IDDF2020-ABS-0065 Safety and efficacy of laparoscopic microwave ablation and portal vein ligation for staged hepatectomy (LAPS) in patients with hbv-related hepatocellular carcinoma

2020 
Background Associating liver partition and portal vein ligation for staged hepatectomy (ALPPS) has high morbidity and mortality. In this study, the safety and efficacy of a modification of ALPPS (laparoscopic microwave ablation and portal vein ligation for staged hepatectomy, LAPS) were compared with the classic ALPPS in patients with HBV-related hepatocellular carcinoma (HCC).
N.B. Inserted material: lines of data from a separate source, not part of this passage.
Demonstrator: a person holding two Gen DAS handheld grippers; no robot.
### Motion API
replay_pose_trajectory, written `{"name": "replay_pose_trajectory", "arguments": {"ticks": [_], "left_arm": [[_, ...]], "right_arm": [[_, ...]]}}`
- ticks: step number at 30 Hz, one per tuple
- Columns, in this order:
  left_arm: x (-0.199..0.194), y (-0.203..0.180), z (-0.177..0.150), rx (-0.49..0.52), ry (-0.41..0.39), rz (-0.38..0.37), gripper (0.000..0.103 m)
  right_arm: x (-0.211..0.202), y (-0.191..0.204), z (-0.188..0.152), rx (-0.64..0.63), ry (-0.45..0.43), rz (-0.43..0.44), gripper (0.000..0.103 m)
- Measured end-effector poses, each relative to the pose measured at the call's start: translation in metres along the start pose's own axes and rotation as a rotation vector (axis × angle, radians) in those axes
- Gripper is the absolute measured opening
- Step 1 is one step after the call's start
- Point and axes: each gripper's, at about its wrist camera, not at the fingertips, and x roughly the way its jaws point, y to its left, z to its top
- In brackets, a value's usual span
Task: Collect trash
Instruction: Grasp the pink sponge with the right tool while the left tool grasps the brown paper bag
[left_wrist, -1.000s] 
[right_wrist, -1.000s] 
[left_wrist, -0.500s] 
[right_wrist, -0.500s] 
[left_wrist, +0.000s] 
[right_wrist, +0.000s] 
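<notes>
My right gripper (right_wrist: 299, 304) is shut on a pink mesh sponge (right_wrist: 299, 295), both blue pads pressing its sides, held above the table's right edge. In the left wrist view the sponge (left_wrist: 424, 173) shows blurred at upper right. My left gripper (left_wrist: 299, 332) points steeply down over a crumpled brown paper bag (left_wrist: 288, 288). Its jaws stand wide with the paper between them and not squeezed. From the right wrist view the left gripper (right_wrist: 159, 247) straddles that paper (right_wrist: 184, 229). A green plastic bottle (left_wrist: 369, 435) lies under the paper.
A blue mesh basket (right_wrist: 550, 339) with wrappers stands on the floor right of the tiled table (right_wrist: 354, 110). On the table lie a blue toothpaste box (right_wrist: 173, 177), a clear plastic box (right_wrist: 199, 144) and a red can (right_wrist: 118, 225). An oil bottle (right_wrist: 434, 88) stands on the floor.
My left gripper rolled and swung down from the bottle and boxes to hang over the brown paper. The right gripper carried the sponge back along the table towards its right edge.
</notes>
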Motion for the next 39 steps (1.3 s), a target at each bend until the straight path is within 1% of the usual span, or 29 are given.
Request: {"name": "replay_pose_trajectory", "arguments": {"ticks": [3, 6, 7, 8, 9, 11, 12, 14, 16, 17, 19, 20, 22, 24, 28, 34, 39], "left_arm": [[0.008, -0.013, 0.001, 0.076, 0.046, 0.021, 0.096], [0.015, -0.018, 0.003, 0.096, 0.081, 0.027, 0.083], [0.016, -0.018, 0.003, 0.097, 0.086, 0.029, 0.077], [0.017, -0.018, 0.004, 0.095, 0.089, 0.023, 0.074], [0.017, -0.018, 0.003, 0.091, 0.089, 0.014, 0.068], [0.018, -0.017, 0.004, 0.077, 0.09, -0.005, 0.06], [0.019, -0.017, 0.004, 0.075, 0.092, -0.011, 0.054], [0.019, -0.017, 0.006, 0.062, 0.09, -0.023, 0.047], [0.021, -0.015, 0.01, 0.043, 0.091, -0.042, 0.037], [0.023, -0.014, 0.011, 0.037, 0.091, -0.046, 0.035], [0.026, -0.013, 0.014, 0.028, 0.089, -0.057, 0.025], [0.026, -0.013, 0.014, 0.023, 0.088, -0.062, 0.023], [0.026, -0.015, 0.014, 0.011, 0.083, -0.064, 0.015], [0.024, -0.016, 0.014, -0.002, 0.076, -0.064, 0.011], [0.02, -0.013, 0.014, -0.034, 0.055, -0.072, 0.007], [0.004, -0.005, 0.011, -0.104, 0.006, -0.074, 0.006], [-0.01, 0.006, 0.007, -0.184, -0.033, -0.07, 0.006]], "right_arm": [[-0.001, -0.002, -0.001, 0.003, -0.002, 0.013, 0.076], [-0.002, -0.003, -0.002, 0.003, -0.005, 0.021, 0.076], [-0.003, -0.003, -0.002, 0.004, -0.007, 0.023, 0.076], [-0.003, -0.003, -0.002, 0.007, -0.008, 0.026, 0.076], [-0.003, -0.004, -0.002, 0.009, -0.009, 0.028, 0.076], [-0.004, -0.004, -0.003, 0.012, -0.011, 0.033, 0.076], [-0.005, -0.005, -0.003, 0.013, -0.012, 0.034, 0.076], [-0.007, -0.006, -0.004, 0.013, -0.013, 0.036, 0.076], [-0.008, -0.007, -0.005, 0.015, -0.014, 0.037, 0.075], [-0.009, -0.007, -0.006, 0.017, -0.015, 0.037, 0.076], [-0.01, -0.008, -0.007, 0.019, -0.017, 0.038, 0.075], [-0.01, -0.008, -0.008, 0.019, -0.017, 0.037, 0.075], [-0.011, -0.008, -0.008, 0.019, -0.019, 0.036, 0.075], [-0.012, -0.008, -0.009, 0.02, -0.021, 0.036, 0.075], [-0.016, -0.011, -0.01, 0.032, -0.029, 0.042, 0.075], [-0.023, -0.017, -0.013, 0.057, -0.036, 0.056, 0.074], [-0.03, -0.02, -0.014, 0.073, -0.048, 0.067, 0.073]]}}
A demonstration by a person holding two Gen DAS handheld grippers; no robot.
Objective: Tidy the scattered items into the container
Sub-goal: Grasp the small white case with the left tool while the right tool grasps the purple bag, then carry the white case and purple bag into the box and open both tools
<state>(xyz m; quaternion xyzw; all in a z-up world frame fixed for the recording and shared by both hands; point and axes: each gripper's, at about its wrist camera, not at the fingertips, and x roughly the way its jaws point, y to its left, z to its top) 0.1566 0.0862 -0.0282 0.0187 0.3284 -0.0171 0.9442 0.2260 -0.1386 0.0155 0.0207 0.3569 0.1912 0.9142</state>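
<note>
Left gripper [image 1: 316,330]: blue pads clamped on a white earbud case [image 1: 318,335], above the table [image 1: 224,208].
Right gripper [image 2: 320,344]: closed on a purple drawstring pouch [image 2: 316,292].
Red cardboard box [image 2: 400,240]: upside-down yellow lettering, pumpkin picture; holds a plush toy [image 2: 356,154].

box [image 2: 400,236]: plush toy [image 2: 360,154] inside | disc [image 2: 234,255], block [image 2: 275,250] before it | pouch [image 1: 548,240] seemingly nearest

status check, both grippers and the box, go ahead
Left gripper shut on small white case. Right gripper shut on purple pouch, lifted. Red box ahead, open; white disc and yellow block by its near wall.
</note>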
Methods Patients who were diagnosed with HCC and were considered to have insufficient future liver remnant (FLR) were enrolled. In stage I, a microwave ablation (MWA) device was used to cauterise along the planned transection plane to form a coagulum avascular area. When the FLR reached above 40%, hepatectomy was performed in stage II along the coagulum area established previously. After two stages, operative morbidity, mortality, increase in FLR, operative time and blood loss were evaluated. Results Between April 2013 and September 2019, 7 patients with HBV-related HCC were treated with the LAPS procedure, and 14 patients were treated with the ALPPS procedure. No major complications (Clavien-Dindo IIIa) occurred after 1 stages of the LAPS group, while the ALPPS group were 21.4% (3/14). Completion rate of secondary surgery of the LAPS and the ALPPS was 85.7% (6/7) and 78.6% (11/14). The incidence of major complications was 36.4% (4/11) of the ALPPS group and 50.0% (3/6) of the LAPS group after the 2 stages operation. One patient died of the ALPPS group. Additionally, the median increase in FLR, median operative time and blood loss during the two stages of the LAPS were similar to those subjected to ALPPS. Conclusions LAPS has a potential advantage in eliminating major complications of PHLF associated with classic ALPPS. LAPS may achieve the same effect of promoting significant growth of the FLR in patients with HBV-related HCC, albeit at the cost of longer interval time.